Combien de temps M. Thiers consentira-t-il à rester encore sous le joug qu’il subit aujourd’hui ? Nous l’ignorons, comme tout le monde, sans doute ; mais assurément c’est un spectacle nouveau que celui d’une élévation de rang qui ne produit d’autre résultat qu’une diminution d’influence et de pouvoir. Dans le dernier ministère, M. Thiers était regardé comme le représentant de la révolution ; tout en cherchant à lui échapper, ses collègues reconnaissaient sans cesse sa force, en lui cédant chaque fois qu’il leur offrait l’alternative d’adopter ses vues ou d’accepter sa démission. À la chambre, rien ne se faisait sans qu’il eût pris la parole ; il était en quelque sorte la réserve qui donnait au moment critique, et qui décidait le gain des batailles. En un mot, l’existence ministérielle de M. Guizot n’avait lieu que par la grace de M. Thiers, et aujourd’hui, on dirait que c’est M. Thiers qui n’existe que par la grace de M. Guizot et de ses amis. Nous concevons tout le souci de M. Thiers. Mieux vaudrait périr que de vivre à ce prix.

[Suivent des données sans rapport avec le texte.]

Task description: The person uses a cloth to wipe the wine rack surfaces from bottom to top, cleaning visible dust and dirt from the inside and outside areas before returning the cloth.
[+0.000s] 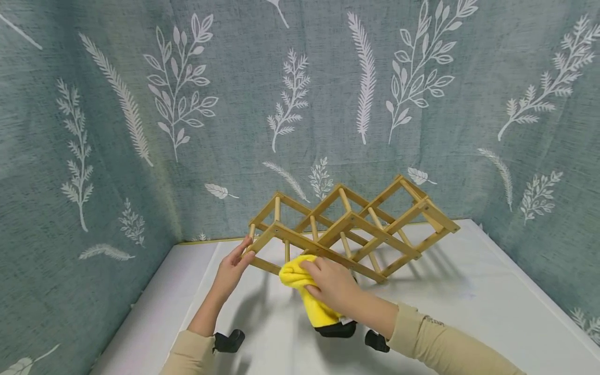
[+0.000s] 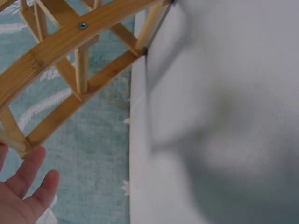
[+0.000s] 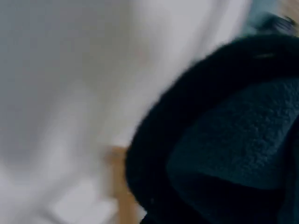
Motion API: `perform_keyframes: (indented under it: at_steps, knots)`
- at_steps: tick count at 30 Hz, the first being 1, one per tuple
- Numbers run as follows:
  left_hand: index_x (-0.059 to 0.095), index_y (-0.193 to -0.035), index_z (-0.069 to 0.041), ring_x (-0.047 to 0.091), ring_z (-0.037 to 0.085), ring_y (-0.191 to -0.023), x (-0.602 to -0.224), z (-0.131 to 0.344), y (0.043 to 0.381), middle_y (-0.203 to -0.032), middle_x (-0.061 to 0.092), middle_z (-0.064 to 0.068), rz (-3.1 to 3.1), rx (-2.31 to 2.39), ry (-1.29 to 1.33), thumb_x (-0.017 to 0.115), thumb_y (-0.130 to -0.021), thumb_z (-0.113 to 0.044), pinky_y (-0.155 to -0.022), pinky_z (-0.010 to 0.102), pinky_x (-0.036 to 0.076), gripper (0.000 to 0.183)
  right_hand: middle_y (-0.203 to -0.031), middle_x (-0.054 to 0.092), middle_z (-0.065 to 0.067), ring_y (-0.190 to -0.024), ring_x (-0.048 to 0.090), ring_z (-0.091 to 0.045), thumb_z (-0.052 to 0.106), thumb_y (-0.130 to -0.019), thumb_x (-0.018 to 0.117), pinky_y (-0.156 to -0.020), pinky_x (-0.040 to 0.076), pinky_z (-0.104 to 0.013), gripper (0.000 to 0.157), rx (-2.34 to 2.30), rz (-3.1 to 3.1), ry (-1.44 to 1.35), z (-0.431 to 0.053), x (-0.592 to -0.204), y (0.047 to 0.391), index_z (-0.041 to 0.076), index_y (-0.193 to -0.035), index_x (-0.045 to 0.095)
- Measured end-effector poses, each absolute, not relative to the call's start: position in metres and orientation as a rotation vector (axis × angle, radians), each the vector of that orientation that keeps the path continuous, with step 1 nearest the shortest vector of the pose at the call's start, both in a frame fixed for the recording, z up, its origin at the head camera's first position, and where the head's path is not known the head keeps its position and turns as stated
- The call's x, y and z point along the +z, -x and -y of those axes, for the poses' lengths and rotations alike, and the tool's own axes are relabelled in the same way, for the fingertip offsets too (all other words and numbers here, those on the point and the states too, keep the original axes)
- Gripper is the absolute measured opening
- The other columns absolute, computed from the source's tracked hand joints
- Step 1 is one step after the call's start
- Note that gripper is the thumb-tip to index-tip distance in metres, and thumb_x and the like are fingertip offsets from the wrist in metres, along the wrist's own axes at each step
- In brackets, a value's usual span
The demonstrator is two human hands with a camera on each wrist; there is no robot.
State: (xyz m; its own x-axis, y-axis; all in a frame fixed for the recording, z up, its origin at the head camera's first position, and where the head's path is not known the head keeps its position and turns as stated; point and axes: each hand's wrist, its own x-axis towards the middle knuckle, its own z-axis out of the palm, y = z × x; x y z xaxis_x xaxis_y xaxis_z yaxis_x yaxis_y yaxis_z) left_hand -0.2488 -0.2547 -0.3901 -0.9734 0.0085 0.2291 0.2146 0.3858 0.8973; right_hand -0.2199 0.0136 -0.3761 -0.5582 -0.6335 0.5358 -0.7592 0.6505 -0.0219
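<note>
A folding wooden wine rack [image 1: 349, 229] of crossed slats and round dowels stands over the table, its left end raised above the surface. My left hand [image 1: 233, 266] holds it at the left end corner; in the left wrist view the fingers [image 2: 30, 172] are by the end dowel and lower slat. My right hand [image 1: 335, 285] grips a bunched yellow cloth [image 1: 316, 307] with a dark underside against the rack's front slat. The cloth's dark side [image 3: 233, 135] fills much of the right wrist view and hides the right hand there.
A white-covered table [image 1: 469, 291] lies under the rack. Patterned green-grey curtains [image 1: 244, 104] enclose the back and both sides, close behind the rack. Black wrist devices [image 1: 229, 341] sit by both sleeves.
</note>
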Motion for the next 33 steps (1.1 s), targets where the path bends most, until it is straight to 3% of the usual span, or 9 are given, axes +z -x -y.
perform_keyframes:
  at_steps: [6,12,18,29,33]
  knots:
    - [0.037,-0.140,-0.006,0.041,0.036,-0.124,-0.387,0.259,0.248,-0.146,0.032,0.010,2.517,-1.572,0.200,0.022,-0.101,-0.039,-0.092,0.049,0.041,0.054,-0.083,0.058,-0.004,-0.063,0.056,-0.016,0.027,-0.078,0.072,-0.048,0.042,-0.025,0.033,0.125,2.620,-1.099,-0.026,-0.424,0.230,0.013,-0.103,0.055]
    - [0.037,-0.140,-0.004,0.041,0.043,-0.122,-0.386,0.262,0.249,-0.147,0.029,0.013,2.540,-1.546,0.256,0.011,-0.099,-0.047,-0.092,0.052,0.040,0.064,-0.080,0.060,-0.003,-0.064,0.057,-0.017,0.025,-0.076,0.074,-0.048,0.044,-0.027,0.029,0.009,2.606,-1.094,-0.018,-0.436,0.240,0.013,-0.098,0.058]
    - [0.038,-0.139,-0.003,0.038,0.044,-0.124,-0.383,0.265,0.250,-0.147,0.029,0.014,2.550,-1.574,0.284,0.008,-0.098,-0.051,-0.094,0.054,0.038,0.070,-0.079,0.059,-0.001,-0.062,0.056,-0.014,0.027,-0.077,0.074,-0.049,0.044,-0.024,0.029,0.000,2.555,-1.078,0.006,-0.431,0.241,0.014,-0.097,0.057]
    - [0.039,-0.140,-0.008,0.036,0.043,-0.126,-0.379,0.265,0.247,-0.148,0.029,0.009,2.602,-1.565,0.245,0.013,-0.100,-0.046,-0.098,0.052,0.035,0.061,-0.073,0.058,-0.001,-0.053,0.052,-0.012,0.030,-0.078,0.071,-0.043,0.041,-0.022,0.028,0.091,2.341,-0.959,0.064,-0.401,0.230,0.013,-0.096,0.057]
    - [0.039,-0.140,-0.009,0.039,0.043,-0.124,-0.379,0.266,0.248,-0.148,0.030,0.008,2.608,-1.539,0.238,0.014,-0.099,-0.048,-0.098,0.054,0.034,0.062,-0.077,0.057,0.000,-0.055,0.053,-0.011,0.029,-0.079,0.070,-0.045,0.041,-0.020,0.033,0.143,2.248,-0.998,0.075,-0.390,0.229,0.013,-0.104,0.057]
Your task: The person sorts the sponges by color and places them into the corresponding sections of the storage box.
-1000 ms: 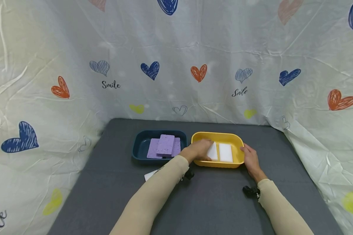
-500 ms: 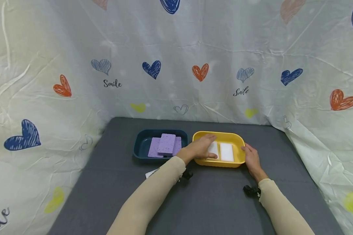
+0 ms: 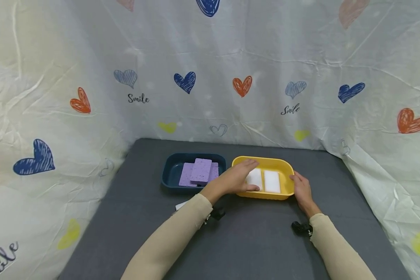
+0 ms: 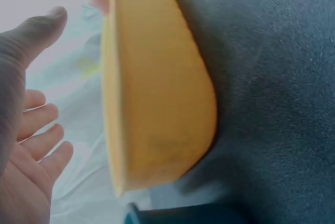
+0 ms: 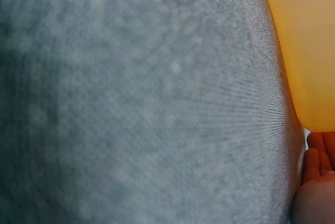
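Observation:
My left hand [image 3: 236, 179] hovers over the left end of the yellow tray [image 3: 287, 182], fingers extended and thumb apart, holding nothing. In the left wrist view its palm and spread thumb show beside the tray's outer wall. Two white sponge-like blocks lie side by side in the tray: the right one [image 3: 272, 181] shows whole, while my left hand partly covers the left one [image 3: 254, 179]. At the tray's right end my right hand [image 3: 302, 192] grips the rim with the thumb on top. Only part of this hand appears in the right wrist view.
A dark blue tray [image 3: 169, 171] left of the yellow one holds several purple speckled sponges [image 3: 201, 171], one lying on top of others. A white piece [image 3: 179, 205] on the grey table [image 3: 255, 241] is mostly hidden behind the left forearm. A heart-print curtain stands behind.
My left hand has opened its fingers from the left white block and drawn slightly up and left. My right hand keeps its hold on the tray. The head view has shifted slightly.

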`<action>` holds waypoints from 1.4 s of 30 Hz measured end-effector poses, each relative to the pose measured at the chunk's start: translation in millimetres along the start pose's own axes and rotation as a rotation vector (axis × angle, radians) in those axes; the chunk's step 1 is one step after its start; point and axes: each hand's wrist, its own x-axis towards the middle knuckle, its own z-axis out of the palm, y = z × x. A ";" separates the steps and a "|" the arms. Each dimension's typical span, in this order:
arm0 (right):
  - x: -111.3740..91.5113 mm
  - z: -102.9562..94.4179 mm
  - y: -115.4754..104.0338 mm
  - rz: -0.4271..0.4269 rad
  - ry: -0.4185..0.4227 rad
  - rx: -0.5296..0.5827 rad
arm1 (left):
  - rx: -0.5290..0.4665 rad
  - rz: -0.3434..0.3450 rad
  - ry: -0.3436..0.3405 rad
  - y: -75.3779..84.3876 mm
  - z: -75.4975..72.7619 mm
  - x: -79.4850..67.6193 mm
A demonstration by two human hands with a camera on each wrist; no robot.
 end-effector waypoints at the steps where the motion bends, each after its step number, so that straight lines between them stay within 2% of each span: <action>1: -0.3 -0.5 0.1 -0.002 -0.001 0.000 | -0.005 -0.001 0.011 1.3 -1.6 -3.4; 10: 0.2 -1.4 1.6 0.006 -0.007 0.005 | -0.042 0.004 0.090 15.1 -19.9 -44.9; 15: -0.7 -1.8 1.8 -0.001 -0.001 0.003 | -0.006 -0.007 0.085 17.7 -24.7 -73.8; 25: -2.1 -1.8 -0.2 0.013 0.005 -0.011 | 0.044 -0.147 -0.035 16.5 -34.9 -139.9; 30: -2.3 -2.5 -2.1 0.005 0.013 -0.019 | 0.049 -0.238 -0.055 11.6 -35.8 -165.9; 36: -2.8 -0.8 -1.0 0.015 0.007 -0.029 | 0.062 -0.353 -0.067 3.1 -25.5 -192.7; 42: -3.1 -0.3 0.2 0.004 0.000 -0.036 | 0.085 -0.446 -0.055 -5.2 -8.8 -207.3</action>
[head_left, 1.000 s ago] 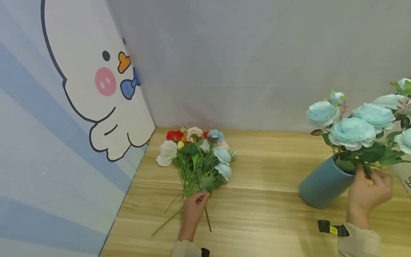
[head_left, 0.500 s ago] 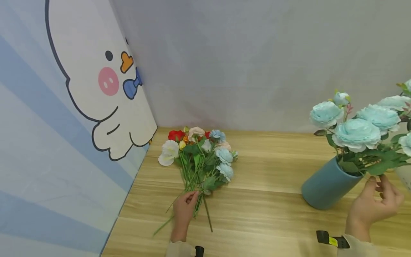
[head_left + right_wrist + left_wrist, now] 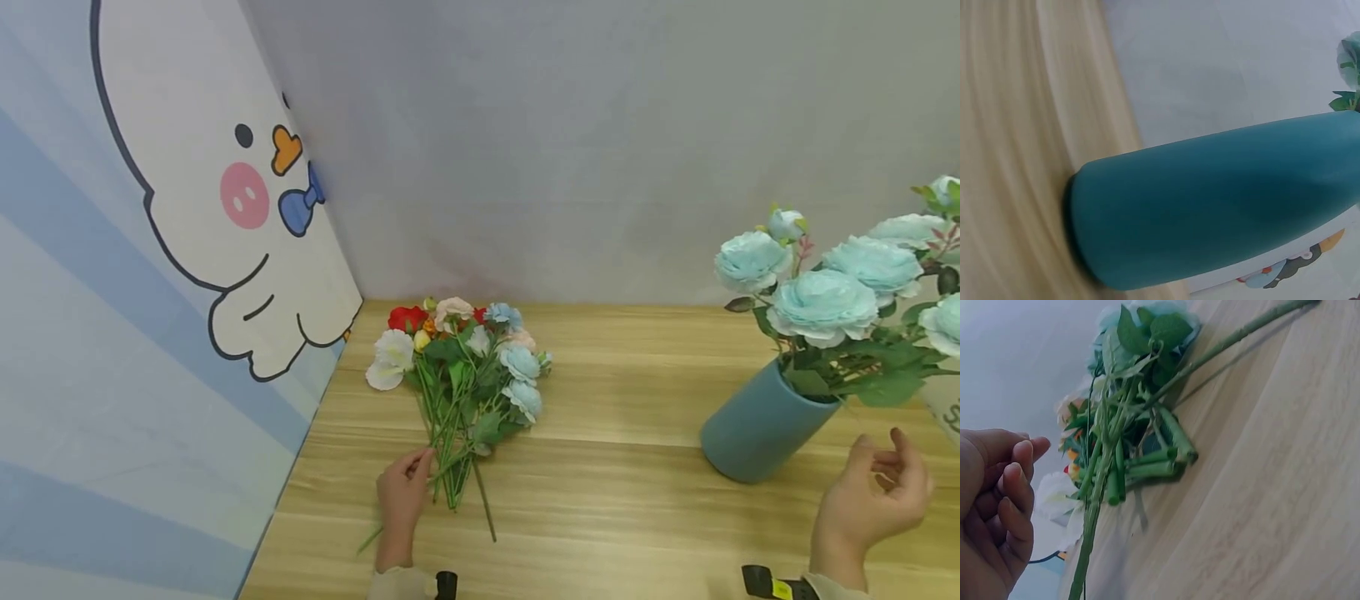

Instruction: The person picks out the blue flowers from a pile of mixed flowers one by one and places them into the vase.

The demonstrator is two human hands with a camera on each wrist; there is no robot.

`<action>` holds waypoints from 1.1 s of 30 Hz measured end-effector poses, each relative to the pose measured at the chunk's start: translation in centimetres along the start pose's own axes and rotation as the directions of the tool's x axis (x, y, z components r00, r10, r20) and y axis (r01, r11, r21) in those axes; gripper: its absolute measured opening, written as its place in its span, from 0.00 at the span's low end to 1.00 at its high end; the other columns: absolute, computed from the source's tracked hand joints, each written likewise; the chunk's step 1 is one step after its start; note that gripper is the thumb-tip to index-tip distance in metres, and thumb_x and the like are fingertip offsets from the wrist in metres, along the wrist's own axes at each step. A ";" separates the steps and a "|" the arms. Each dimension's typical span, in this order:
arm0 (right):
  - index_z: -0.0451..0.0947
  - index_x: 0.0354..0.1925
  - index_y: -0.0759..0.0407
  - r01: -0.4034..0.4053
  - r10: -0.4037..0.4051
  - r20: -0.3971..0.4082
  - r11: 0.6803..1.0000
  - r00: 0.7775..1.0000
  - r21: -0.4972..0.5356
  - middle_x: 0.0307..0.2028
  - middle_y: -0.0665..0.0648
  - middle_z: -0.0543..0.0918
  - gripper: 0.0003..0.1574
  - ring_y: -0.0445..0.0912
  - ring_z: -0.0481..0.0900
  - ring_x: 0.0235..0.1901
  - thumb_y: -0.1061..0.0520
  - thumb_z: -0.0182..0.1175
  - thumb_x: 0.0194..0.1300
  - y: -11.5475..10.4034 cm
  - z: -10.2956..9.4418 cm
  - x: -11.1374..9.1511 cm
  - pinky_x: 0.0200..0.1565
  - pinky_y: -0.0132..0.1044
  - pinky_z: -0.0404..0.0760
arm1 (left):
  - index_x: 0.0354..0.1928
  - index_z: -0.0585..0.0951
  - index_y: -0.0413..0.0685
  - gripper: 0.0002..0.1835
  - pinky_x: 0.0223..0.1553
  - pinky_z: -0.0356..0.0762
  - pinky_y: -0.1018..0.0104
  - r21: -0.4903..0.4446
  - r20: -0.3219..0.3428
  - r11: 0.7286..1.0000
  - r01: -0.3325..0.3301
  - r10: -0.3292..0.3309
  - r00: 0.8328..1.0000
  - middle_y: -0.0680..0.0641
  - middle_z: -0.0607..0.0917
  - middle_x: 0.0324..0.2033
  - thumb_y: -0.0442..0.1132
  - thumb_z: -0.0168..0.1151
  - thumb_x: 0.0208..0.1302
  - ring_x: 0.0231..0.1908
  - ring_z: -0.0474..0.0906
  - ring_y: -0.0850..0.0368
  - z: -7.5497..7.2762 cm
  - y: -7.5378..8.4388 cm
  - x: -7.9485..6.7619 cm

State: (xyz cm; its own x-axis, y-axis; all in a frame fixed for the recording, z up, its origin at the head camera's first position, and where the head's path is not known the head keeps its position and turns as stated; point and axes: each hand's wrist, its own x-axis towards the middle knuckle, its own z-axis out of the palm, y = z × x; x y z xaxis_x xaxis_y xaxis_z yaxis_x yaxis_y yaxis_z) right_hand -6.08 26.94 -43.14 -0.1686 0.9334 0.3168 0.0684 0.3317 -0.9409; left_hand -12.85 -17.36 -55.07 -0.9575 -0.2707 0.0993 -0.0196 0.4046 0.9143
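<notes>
A blue vase (image 3: 768,425) stands at the right of the head view, filled with pale blue flowers (image 3: 825,308) and dark green leaves. My right hand (image 3: 870,500) is just in front of the vase's right side, fingers loosely bent, apart from it and holding nothing. In the right wrist view the vase (image 3: 1216,206) fills the middle; no fingers show there. A bunch of mixed artificial flowers (image 3: 465,358) lies on the table at centre left, its green stems (image 3: 1104,469) towards me. My left hand (image 3: 402,496) is beside these stems, fingers loosely curled, with nothing visible in its grasp.
The wooden table (image 3: 600,500) meets a grey wall (image 3: 562,150) at the back. On the left rises a panel with a cartoon bird (image 3: 195,167). A pale container with lettering (image 3: 947,400) is cut off at the right edge, behind the flowers.
My right hand has let go of the greenery at the vase's rim and drawn down towards me. My left hand has slid left along the stems of the lying bunch.
</notes>
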 end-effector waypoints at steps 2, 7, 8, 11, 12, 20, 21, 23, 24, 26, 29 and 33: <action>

— Nous avions prédit à M. le baron Mortier tous les désagrémens que lui vaudrait la mystification que lui a faite M. Lehon, en le faisant décorer de l’ordre de Léopold de Belgique. Ces désagrémens ne se sont pas fait attendre, et notre ambassadeur a eu la mortification de se voir arrêté sur la frontière de Hollande, à la seule vue de cette malencontreuse décoration qui se trouvait dans ses bagages. Un tel début fait mal augurer de la mission de M. le baron Mortier auprès du roi Guillaume.